Question about ASL and oidv6

Question

Question about ASL and oidv6

Leterax opened this issue 3 years ago · 6 comments

I am trying to replicate your findings with the oidv6 dataset. So far I have managed to load the oidv6 dataset (only about 1.7million valid images) with their labels. I am using a efficientnetV2 backbone with a final dense layer (no activation function. 9605 classes lead to 11million Params on the last layer!). To augment the data I am using Autoaugment and randaugment. I shuffle the data before training.
My problems:
For some reason the loss Is extremely high (100k+) and after every epoch the loss "resets" to a high level. The accuracy only improves by ~0.15% per epoch starting from around 25% after the first epoch.
Batch loss:

Current training run: https://tensorboard.dev/experiment/Xre2GIvmSJGReZktz5Qfwg/#scalars&_smoothingWeight=0&runSelectionState=eyJmaXQvMjAyMTEwMDQtMDg0MzM4L3RyYWluIjpmYWxzZSwiZml0LzIwMjExMDA0LTEwMzkxMC90cmFpbiI6dHJ1ZX0%3D

I was wondering if you had any tips/ideas as to why this is happening. Thank you in advance!

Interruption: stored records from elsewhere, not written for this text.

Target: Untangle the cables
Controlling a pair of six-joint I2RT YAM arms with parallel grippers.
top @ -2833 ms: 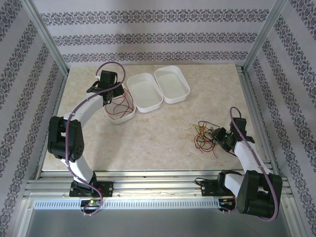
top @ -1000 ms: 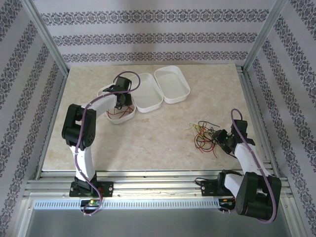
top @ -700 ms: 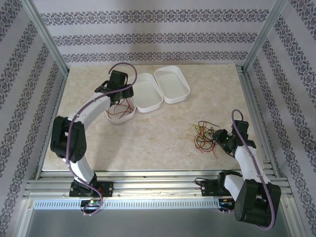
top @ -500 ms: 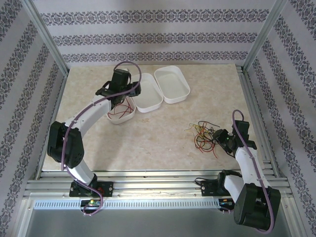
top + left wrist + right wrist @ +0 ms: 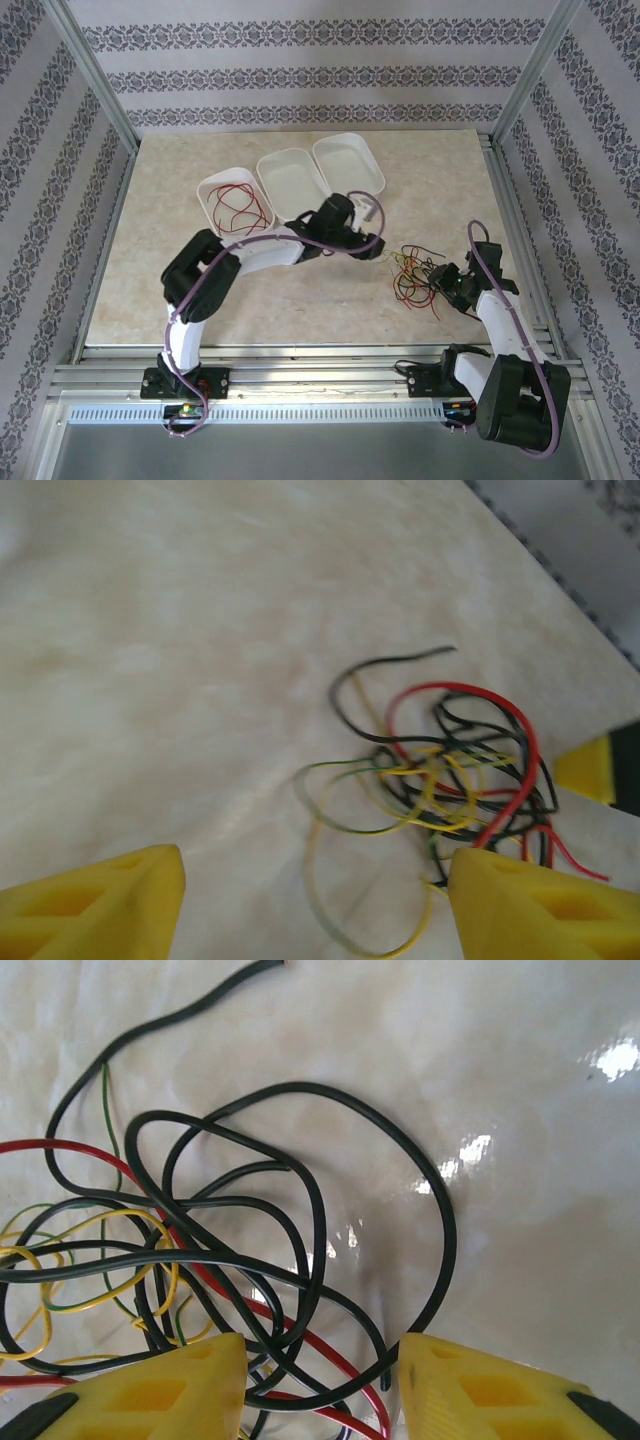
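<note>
- The beige marbled tabletop (image 5: pixel 300 300) lies under both tools and carries everything else
- The white left arm (image 5: pixel 250 252) stretches across the middle of the table. Its left gripper (image 5: pixel 367 212) (image 5: pixel 315 900) is released, the yellow fingers (image 5: pixel 95 900) spread wide with bare table between them
- The white right arm (image 5: pixel 505 320) bends in from the other side. The right gripper (image 5: pixel 442 277) (image 5: pixel 320 1385) has its yellow fingers (image 5: pixel 150 1390) parted, with black and red strands running through the gap. Whether either pad touches a strand is hard to tell
- A row of three white oval plastic trays (image 5: pixel 292 180) sits behind the left gripper and off to its left, the right-end tray (image 5: pixel 348 165) nearest to it
- The tangle of thin red, black and yellowish cables (image 5: pixel 410 272) (image 5: pixel 440 770) (image 5: pixel 230 1250) rests on the table just ahead of the left gripper's fingertips, between the two grippers. Its far edge lies under the right gripper, whose yellow fingertip (image 5: pixel 590 770) shows beyond the tangle in the left wrist view
- A loose red cable (image 5: pixel 235 205) lies curled inside the left-end tray (image 5: pixel 205 190), the one farthest from the left gripper
- A single black strand (image 5: pixel 180 1005) trails out of the tangle, ahead of the right gripper
</note>
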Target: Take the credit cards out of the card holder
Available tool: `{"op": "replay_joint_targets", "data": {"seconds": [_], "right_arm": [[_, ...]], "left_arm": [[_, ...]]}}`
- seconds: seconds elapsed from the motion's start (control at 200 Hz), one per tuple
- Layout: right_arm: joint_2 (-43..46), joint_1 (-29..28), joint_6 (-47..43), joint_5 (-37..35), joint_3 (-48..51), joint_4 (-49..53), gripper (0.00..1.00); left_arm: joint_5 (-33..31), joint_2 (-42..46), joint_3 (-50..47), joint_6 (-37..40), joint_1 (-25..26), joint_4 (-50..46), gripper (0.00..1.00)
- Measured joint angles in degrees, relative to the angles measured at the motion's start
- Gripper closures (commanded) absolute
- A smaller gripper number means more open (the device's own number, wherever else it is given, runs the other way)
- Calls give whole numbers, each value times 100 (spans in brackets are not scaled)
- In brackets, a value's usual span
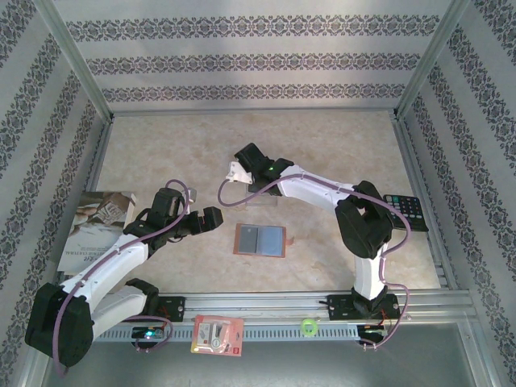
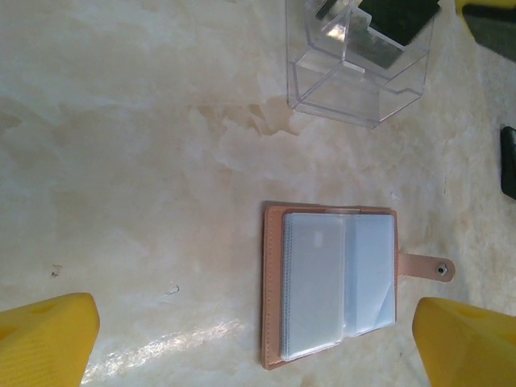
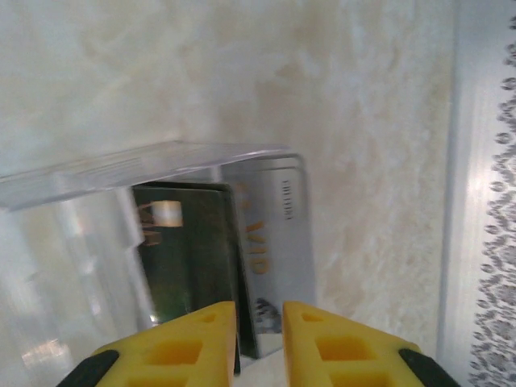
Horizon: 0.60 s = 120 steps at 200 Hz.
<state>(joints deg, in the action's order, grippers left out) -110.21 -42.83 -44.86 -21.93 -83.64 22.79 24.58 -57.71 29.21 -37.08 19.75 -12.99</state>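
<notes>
Shiny silver card [image 3: 278, 226] in the far clear plastic box [image 3: 121, 169]
Light, stiff, slippery: pinch its edge. Right claw [image 3: 260, 316] open a crack, left claw [image 2: 258, 343] wide open.

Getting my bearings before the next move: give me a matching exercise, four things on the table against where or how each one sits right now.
Things:
1. card holder
2. credit cards
3. calculator
4. magazine

Places or states:
A. at the right edge of the table
B. lying open and flat, mid-table
C. at the left edge of the table
D. inside the clear box

Pairs: 1-B, 2-D, 3-A, 4-C
</notes>
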Motion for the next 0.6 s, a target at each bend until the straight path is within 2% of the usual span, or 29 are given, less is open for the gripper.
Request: {"op": "replay_joint_targets", "data": {"seconds": [0.185,0.345,0.435,0.6], "right_arm": [[7,33,271,-345,0,-651,71],[468,-57,1252,-365,85,-734,67],[1003,-229,2146,-149,221,-570,64],[1843,-522,3729,717,726,-133,62]], "left_arm": [[79,20,-24,-2,0,11,0],[92,201,-133,-70,0,76,0],[87,273,-179,-111,0,138,0],[39,328,-240,-173,0,190,0]]}}
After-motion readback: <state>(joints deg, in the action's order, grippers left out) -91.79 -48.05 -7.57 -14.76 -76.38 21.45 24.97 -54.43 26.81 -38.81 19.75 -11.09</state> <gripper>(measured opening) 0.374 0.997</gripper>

Answer 1 · 2021-10-05T05:29:17.000Z

We intend to publish in a couple of weeks an article, where open-images-v6 is a main dataset in it
I believe we will release a full training code, and also our processed dataset, which contains more images than yours (~6M I think)

Tal

Answer 2 · 2021-10-05T05:43:00.000Z

Thanks Tal, I'll watch out for that!
Is it normal for the loss to have these magnitudes?

Answer 3 · 2021-10-06T07:10:26.000Z

the scale of the loss doesnt really matter (and it depends if you do reduce_mean or reduce_sum)
but a jump in the loss after an epoch is a clear sign for a bug. triple check your code

Answer 4 · 2021-10-06T09:35:27.000Z

Thanks for the quick answer! Im going to try out reduce_mean next. Luckily i have access to a V100 so training goes pretty quickly, but its still slow to tell if its working ;) Im also going to try training on only the first 1000 classes to see if that makes a difference.
I dont really know what else to check... The whole training file is very short and i leave most of the heavy lifting to tensorflow.

import tensorflow as tf
import tensorflow_hub as hub

from loss import AsymmetricLossOptimizedTF

from hyperparams import *
from data import create_dataset


def build_model():
    url = 'https://tfhub.dev/google/imagenet/efficientnet_v2_imagenet21k_b1/feature_vector/2'
    feature_extractor_layer = hub.KerasLayer(url,trainable=False)
    model = tf.keras.Sequential([
        tf.keras.Input(shape=(IMG_SIZE, IMG_SIZE, 3)),
        feature_extractor_layer,
        tf.keras.layers.Dense(NUM_CLASSES, name="output"),
    ])
    return model


model = build_model()
model.build([None, IMG_SIZE, IMG_SIZE, 3])
model.compile(
    optimizer=tf.keras.optimizers.Adam(),
    loss=AsymmetricLossOptimizedTF(7.0, 0.0),
    metrics=['accuracy']
)


data = create_dataset()

history = model.fit(data, epochs=EPOCHS)

Answer 5 · 2021-10-08T12:40:40.000Z

Turns out i had some issues with my data loading, it seems to work better now:

Im only getting an accuracy of ~40%, but i will investigate this later. Maybe a few more epochs will help. Thank you for your help and the awesome paper!

Answer 6 · 2022-11-11T07:10:39.000Z

@Leterax Have you written the loss function in tensorflow? Is this open sourced?